The manufacturing workforce needs to have as much competitive spirit as a cricket team. The manufacturers need access to global markets and competitive capital, legal and regulatory processes must be stable, efficient and transparent and taxation must be globally competitive. To create a competitive playing field for manufacturing, governments also need to invest wisely in critical infrastructure — physical, social and digital. The government needs to be involved in building roads, ports and power grids infrastructure that manufacturers rely on but cannot build themselves.

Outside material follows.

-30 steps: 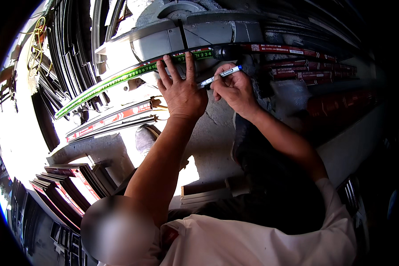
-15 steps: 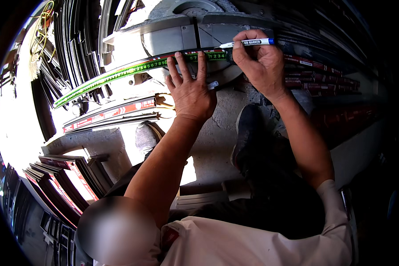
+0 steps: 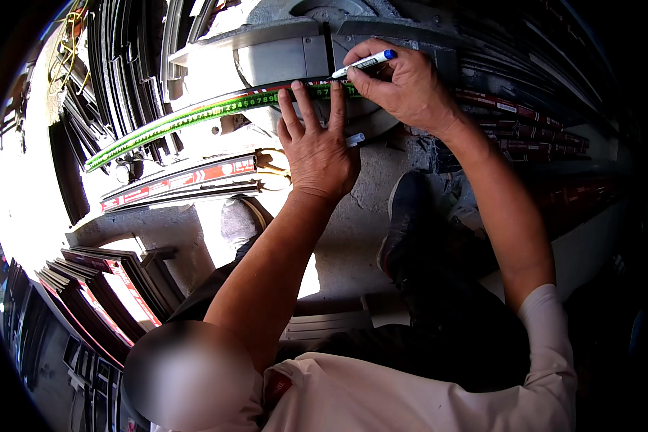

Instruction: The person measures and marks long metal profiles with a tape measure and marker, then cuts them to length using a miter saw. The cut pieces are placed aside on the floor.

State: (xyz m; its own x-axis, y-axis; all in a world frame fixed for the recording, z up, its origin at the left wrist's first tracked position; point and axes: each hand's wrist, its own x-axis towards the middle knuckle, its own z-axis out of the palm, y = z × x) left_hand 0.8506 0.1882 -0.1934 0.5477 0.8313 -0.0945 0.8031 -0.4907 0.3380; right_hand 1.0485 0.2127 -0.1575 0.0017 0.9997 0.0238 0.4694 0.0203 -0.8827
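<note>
My right hand [image 3: 410,90] pinches a white marker with a blue end [image 3: 367,63]. The marker's tip meets or nearly meets a dark strip with a red label [image 3: 266,91], close to a slot in the grey metal machine bed [image 3: 281,54]. Alongside the strip runs a green tape measure [image 3: 209,112], stretched far out to the left. My left hand [image 3: 318,158] lies with spread fingers, their tips pressing on the tape and strip. From beneath its thumb side pokes a small pale, cap-like piece [image 3: 355,139]; how it is held is hidden.
Long dark profiles [image 3: 129,65] lie at the far left. Red-labelled profiles [image 3: 187,184] lie nearer, with a stack of them [image 3: 108,288] at lower left. More red-labelled lengths [image 3: 525,137] are at the right. My shoes [image 3: 243,218] stand on the concrete floor.
My right hand has moved left with the marker, which is now more tilted, its tip nearer my left fingers. My left hand has shifted slightly right in view, still on the tape.
</note>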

Indian manufacturing sector is still facing many hurdles like rise in the cost of raw material, infrastructure bottlenecks, environmental regulations and procedures, threat of Chinese imports, discriminatory excise duty on many items, import of second hand machinery, weak global demand, lack of technical skills and R&D activities, inadequate credit supply, and non uniformity of sales tax structure. By-passing all these hurdles will lead to reducing the cost of the end products, speeding up the time to market, and making Indian products competitive globally, in addition to saving precious foreign exchange for the nation.